■ Your instructions
For the string "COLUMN", search the entries below and copy every line where it appears.

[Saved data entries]
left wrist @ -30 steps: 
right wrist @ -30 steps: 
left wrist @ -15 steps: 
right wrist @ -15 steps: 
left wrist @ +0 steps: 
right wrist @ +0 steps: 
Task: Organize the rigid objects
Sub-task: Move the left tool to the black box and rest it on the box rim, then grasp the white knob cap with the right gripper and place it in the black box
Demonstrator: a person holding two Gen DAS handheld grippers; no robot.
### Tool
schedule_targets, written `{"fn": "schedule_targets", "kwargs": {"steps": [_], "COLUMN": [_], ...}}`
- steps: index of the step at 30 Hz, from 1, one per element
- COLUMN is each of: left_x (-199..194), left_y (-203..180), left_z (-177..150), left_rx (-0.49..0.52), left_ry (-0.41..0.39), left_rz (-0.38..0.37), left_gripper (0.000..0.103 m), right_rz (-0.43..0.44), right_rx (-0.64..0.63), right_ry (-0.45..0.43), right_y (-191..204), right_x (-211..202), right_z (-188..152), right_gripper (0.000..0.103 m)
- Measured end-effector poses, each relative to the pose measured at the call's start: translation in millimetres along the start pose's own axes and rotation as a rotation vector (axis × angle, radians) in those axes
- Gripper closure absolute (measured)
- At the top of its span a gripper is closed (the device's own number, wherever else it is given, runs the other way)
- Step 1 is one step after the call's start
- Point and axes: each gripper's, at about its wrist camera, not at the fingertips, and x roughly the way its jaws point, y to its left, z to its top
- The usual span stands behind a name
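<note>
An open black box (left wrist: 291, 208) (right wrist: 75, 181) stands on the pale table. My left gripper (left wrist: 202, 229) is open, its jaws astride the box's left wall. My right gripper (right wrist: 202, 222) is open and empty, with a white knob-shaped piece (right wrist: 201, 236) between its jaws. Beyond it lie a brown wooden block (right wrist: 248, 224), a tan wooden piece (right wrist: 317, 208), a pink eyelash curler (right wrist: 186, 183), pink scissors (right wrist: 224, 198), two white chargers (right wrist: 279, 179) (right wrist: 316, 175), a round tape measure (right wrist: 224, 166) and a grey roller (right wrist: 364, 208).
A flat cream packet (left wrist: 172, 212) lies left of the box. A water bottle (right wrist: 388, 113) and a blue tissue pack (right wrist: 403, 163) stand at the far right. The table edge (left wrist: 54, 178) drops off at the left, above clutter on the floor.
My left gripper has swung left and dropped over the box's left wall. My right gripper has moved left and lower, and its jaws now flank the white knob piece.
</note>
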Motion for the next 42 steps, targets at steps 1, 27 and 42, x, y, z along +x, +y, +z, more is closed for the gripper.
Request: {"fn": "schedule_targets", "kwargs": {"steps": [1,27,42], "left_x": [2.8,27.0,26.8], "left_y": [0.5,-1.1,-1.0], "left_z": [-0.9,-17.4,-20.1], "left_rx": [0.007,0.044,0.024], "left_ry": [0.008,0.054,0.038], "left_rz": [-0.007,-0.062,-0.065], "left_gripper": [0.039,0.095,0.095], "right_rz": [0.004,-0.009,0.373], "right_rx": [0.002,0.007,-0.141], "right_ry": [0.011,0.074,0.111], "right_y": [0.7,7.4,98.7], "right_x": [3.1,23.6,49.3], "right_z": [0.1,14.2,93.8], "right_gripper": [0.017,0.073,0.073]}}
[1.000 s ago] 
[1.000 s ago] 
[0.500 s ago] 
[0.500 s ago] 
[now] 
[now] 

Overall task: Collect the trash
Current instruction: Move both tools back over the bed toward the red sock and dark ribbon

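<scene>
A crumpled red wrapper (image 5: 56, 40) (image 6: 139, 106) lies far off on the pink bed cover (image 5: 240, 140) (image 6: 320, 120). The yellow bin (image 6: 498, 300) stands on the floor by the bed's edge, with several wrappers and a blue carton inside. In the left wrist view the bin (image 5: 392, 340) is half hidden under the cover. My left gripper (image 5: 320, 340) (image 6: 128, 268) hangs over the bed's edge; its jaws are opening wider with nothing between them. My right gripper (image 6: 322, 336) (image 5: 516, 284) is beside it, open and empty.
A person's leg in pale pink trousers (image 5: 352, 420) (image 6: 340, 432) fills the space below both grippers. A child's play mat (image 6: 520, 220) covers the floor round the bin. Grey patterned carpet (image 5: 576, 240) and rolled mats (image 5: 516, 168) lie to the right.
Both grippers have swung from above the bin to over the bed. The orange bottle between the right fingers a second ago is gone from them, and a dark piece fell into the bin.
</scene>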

■ Output
schedule_targets, written `{"fn": "schedule_targets", "kwargs": {"steps": [_], "COLUMN": [_], ...}}`
- COLUMN is each of: left_x (-199..194), left_y (-203..180), left_z (-177..150), left_rx (-0.49..0.52), left_ry (-0.41..0.39), left_rz (-0.38..0.37), left_gripper (0.000..0.103 m), right_rz (-0.43..0.44), right_rx (-0.64..0.63), right_ry (-0.45..0.43), right_y (-191..204), right_x (-211..202), right_z (-188..152), right_gripper (0.000..0.103 m)

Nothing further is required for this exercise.